I have heard a theory that should you cross a hot blood (arab/TB) with a cold blood  (cob/draught)  this makes a warm blood, whatever the country of origin.

Some people would refute that. They have their breed spec don't they...

I had a dutch warm blood, yes he was gorgeous to look at, but had no heart, wouldn't give and always had a nap in him.

Now we have an ISH, which is purely a TB/hairy  I reckon to be honest that is an Irish warmblood but the blood lines are short compared with the belgian, dutch, etc out there.


----------



## jumpthemoon (17 October 2007)

Apparently, this is a good definition.... 

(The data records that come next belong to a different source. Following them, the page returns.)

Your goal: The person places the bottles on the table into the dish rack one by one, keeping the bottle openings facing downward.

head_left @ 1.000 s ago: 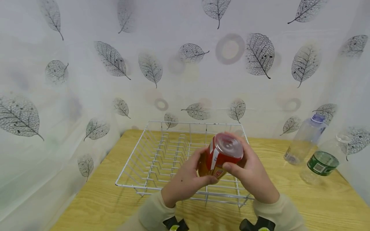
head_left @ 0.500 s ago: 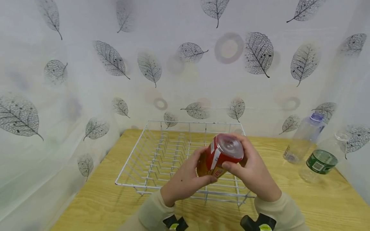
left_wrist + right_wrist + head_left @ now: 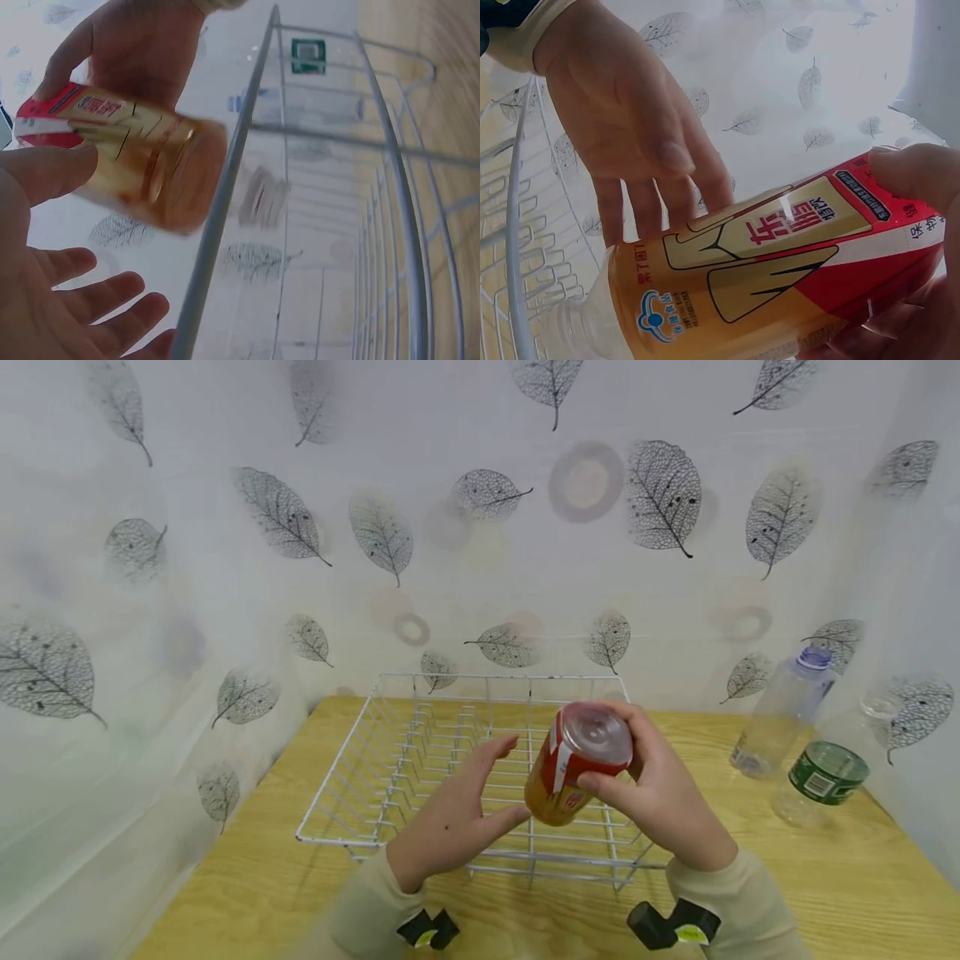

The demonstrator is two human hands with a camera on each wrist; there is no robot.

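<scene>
A clear plastic bottle [image 3: 573, 768] with a red and orange label is tilted upside down above the wire rack [image 3: 420, 843]. Its base faces up toward the head camera, and its neck [image 3: 264, 199] points down in the left wrist view. My right hand [image 3: 663, 793] grips it near the base, with the thumb across the label. To its left, my left hand [image 3: 453, 822] is spread, fingers and thumb apart. In the right wrist view the left fingers [image 3: 634, 214] lie close to the label; whether they touch it I cannot tell.
The white rack stands on a wood-grain table [image 3: 247, 885]. At the right are a clear bottle with a bluish neck [image 3: 783, 710] and another with a green label [image 3: 828, 772]. A leaf-patterned curtain [image 3: 480, 568] hangs behind and at the sides.
My left hand has let go of the bottle and moved left, its fingers spreading. The right hand still holds the bottle in nearly the same place. The head view has shifted slightly.
</scene>
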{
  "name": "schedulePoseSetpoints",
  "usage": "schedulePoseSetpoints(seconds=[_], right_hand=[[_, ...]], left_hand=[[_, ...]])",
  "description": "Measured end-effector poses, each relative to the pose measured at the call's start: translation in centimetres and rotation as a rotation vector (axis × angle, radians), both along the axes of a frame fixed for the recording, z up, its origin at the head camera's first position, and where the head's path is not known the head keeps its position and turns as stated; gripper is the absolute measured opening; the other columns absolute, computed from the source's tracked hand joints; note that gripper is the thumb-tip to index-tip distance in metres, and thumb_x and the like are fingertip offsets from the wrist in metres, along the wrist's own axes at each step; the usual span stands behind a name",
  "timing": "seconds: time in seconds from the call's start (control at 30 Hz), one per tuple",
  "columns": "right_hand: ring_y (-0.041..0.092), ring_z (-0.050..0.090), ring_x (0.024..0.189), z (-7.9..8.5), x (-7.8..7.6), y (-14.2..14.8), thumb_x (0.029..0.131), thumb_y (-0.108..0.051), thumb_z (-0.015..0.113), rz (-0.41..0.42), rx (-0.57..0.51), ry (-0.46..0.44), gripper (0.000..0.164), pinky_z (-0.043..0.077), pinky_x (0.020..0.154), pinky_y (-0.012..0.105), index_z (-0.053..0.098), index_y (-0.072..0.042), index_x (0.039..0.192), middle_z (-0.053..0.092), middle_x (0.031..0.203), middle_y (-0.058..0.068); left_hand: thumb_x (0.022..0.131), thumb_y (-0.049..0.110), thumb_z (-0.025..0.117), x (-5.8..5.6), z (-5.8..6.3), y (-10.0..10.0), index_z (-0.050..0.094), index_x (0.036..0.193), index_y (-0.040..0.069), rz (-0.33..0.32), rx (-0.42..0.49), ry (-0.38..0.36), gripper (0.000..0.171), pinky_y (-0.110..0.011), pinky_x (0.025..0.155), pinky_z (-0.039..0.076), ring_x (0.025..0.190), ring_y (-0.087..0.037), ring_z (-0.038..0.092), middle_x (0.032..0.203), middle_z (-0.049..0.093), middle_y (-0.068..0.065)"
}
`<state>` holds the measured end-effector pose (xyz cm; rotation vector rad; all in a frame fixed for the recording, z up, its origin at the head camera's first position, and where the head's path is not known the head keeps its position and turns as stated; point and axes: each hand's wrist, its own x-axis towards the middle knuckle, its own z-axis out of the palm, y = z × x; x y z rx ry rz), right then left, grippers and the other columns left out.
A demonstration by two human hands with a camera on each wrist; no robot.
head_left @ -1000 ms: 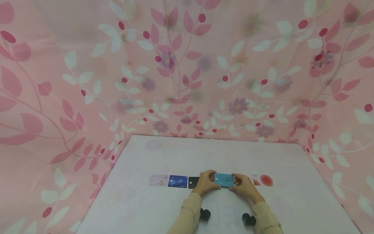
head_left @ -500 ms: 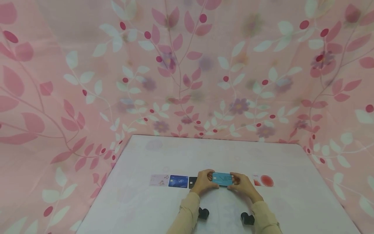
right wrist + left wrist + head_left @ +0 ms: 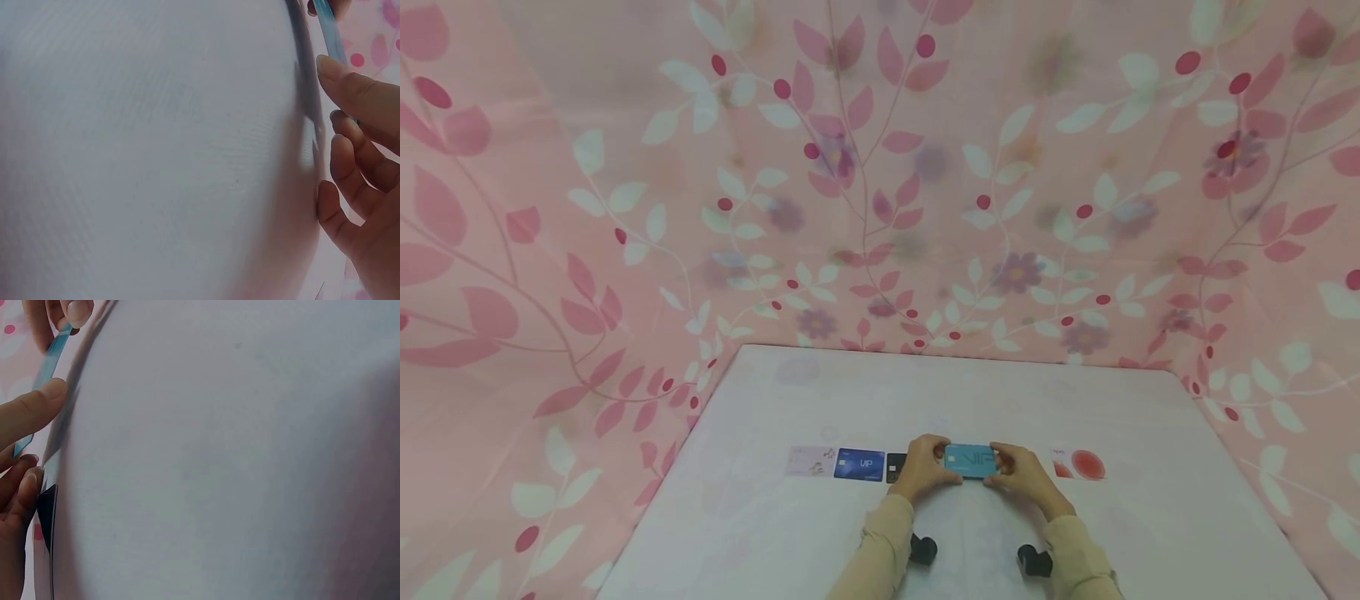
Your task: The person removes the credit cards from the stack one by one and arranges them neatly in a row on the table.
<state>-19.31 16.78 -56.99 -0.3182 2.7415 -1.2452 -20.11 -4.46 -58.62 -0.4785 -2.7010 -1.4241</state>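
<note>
A light blue VIP card [image 3: 970, 461] is held between both hands in the head view. My left hand [image 3: 927, 467] pinches its left end, thumb at the near edge and fingers behind. The right hand [image 3: 1022, 475] grips the opposite end in the same way. In the left wrist view the card [image 3: 52, 359] appears nearly edge-on, raised over the tabletop with a shadow below. From the right wrist the card [image 3: 330, 31] shows as a thin blue strip above the thumb. Just left of the left hand lies a black card [image 3: 895, 468], partly covered by that hand.
To the left, a blue VIP card [image 3: 859, 465] and a pale floral card [image 3: 810, 461] lie in a row on the white table [image 3: 820, 542]. A card with a red circle [image 3: 1078, 463] lies right of the hands. Pink floral cloth [image 3: 880, 183] hangs behind.
Both hands and the light blue card have shifted slightly left, mostly in the first half second. The red-circle card now shows more fully beside the right hand.
</note>
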Motion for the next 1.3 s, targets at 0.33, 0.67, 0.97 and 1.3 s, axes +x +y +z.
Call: schedulePoseSetpoints(seconds=[0.33,0.67,0.97,1.3], right_hand=[[0.015,0.047,0.074,-0.22,0.10,0.03,0.068,-0.005,0.081,0.011,0.041,0.016,0.062,0.041,0.064,0.024,0.055,0.009,0.122,0.053,0.080,0.001],[0.014,0.044,0.073,-0.73,0.18,0.04,0.068,-0.007,0.081,0.033,0.074,0.059,0.059,0.038,0.064,0.025,0.057,0.009,0.119,0.052,0.080,0.001],[0.014,0.043,0.073,-0.64,0.29,0.11,0.068,-0.007,0.081,0.041,0.067,0.050,0.059,0.038,0.064,0.026,0.056,0.010,0.119,0.050,0.080,0.000],[0.015,0.044,0.077,-0.83,0.20,0.33,0.070,-0.008,0.080,0.064,0.086,0.033,0.058,0.039,0.067,0.027,0.056,0.009,0.119,0.051,0.084,0.002]], left_hand=[[0.057,0.018,0.090,-0.10,0.14,0.09,0.066,0.107,-0.002,0.001,-0.077,0.012,0.058,-0.018,0.064,0.042,0.073,-0.006,0.044,0.081,0.053,0.002],[0.058,0.020,0.089,-0.03,-0.18,-0.04,0.066,0.108,-0.001,-0.005,-0.102,-0.009,0.059,-0.018,0.063,0.040,0.072,-0.004,0.042,0.080,0.053,0.004],[0.057,0.019,0.089,-0.12,0.00,-0.36,0.067,0.108,-0.001,-0.036,-0.105,-0.045,0.059,-0.018,0.064,0.041,0.073,-0.005,0.043,0.084,0.056,0.002],[0.060,0.015,0.088,-0.64,0.16,-0.78,0.067,0.110,-0.001,-0.103,-0.162,-0.106,0.057,-0.017,0.065,0.041,0.074,-0.005,0.043,0.085,0.053,0.002]])
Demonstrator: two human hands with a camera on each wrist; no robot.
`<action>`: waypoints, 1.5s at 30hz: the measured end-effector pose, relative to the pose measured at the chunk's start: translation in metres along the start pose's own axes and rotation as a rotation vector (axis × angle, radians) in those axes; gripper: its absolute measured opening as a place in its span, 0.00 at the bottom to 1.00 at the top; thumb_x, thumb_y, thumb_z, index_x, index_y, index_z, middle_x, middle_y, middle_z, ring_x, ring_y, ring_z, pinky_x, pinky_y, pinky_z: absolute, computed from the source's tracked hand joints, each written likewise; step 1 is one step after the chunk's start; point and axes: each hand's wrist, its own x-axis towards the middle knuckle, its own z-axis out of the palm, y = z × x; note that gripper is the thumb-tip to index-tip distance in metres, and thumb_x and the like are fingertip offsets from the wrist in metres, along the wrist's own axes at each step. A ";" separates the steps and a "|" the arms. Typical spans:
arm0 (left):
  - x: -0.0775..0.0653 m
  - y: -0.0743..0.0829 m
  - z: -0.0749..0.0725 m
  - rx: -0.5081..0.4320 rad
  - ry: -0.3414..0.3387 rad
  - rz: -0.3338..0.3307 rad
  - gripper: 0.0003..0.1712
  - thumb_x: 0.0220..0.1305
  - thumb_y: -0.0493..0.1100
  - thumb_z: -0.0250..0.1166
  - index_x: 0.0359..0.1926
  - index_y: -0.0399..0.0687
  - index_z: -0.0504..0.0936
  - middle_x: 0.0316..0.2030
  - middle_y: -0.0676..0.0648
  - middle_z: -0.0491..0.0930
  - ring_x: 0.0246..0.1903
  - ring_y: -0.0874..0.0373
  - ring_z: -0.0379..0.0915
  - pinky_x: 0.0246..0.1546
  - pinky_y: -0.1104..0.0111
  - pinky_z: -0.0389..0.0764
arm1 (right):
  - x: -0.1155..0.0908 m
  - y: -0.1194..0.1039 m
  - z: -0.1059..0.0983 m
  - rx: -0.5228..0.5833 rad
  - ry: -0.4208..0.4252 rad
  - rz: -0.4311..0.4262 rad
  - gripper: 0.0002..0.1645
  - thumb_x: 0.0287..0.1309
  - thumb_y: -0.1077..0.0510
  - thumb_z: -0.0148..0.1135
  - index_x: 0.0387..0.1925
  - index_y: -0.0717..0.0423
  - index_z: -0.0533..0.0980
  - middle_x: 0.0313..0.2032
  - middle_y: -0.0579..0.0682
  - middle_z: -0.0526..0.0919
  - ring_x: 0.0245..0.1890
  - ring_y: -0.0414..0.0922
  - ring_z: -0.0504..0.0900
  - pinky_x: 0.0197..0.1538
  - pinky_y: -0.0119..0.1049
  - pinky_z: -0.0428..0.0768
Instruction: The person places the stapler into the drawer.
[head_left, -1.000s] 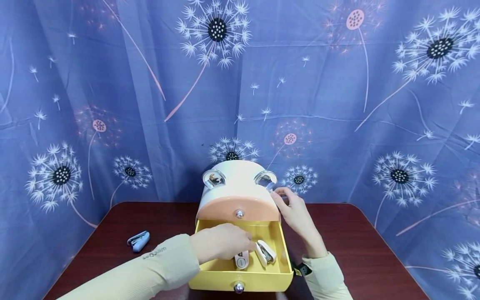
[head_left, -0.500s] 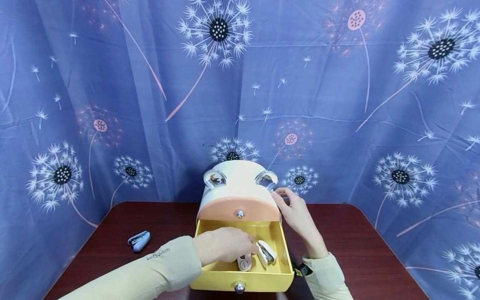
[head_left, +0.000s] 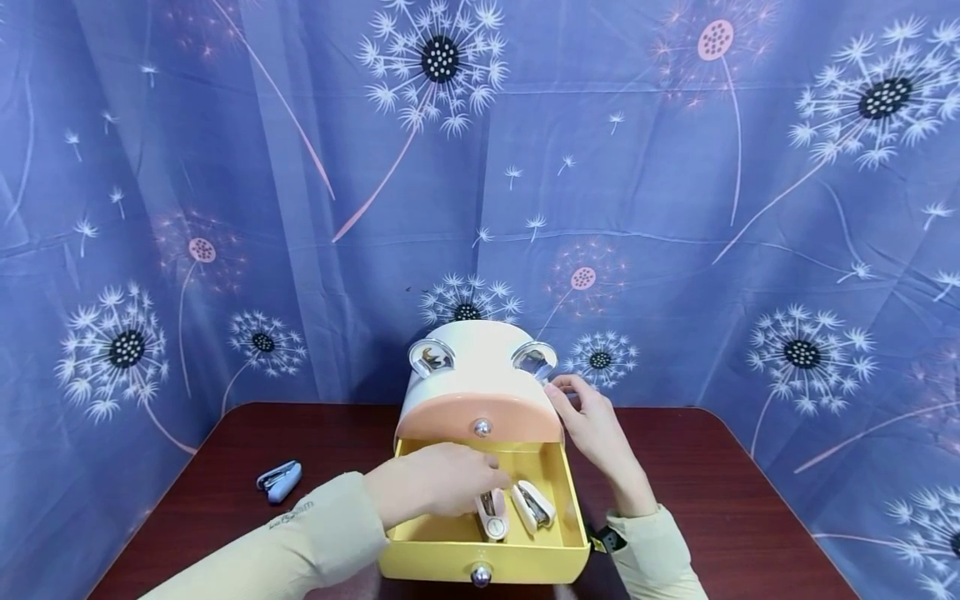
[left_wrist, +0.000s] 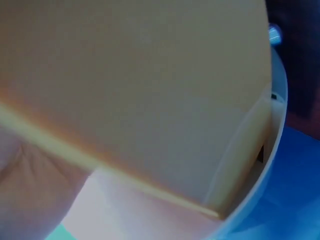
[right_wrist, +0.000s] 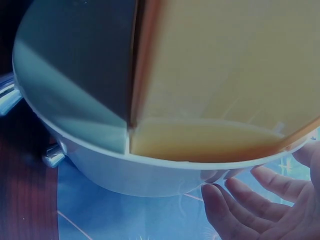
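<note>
My left hand (head_left: 442, 479) is over the yellow drawer (head_left: 480, 562), which is pulled out of a white rounded cabinet (head_left: 480, 354). Its fingertips are at the far end of a pale pink stapler (head_left: 492, 523) lying in the drawer; the hand covers that end. Close by on the drawer floor lies a white stapler (head_left: 534, 506). In the left wrist view, a blurred wrist edge (left_wrist: 40, 185) shows below a large tan surface. My right hand (head_left: 596, 425) rests at the cabinet's right side, its fingers loosely bent against the white shell (right_wrist: 150, 182) in the right wrist view.
A blue stapler (head_left: 280, 482) lies on the dark red table (head_left: 675, 483) at the left. Above the open drawer is a peach drawer front (head_left: 480, 415) with a silver knob. Patterned blue cloth (head_left: 480, 167) hangs behind the table.
My left hand has drawn back slightly to the left, so more of the pink stapler shows. That stapler has shifted a little to the right. The right hand stays in place.
</note>
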 end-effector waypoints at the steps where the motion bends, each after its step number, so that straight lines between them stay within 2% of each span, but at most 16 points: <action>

"A Warmblood is a horse with at least 5 generations of recognised sport horse bloodlines and that has been inspected and registered by world-recognised breeding associations to excel in the sports of dressage and/or show jumping"


----------



## jumpthemoon (17 October 2007)

[ QUOTE ]
I have heard a theory that should you cross a hot blood (arab/TB) with a cold blood  (cob/draught)  this makes a warm blood, whatever the country of origin.


[/ QUOTE ]

I think that's the old fashioned meaning of the word - it's not really relevant today


----------



## alicedove (17 October 2007)

I seee,  thnks jumpthemoon. x   also that was a good definition, 5 generations...


----------



## _jetset_ (17 October 2007)

So what would you class Dizzy as?

Grace's Pedigree 
But it is missing the fact her grand dam was KWPN Premier mare.


----------



## Starbucks (17 October 2007)

Arr right, I see. Thanks!  So what do we call horses with 4 generations of recognised sport horse bloodlines?  Or just a regular horse from Holland for example?


----------



## alicedove (17 October 2007)

Surely then a regular horse from Holland would either have its own papers specifying it, or no breeding therefore not a recognised breed.

4 generations, not there yet! Just a sport horse type?


----------



## alicedove (17 October 2007)

Well Grace (Dizzy) would be a warmblood/TB cross to me


----------



## jumpthemoon (17 October 2007)

Hell knows! I don't know how rigid the definition is in that respect. Regular horse from Holland - I s'pose it depends on it's breeding. Hanoverian is a breed, but from that definition it looks as though all Hanoverians are not necessarily WB's ......God this is confusing! 
	
	
		
		
	


	





I suppose you'd just call it a Hanoverian. WB isn't a breed, so to speak, it's more a 'stamp' or a 'type', I think...


----------



## _jetset_ (17 October 2007)

It is so confusing isn't it... 
	
	
		
		
	


	





I would say she is WBxTB but then someone I know said they would just call her a WB because all WBs have TB breeding.


----------



## Starbucks (17 October 2007)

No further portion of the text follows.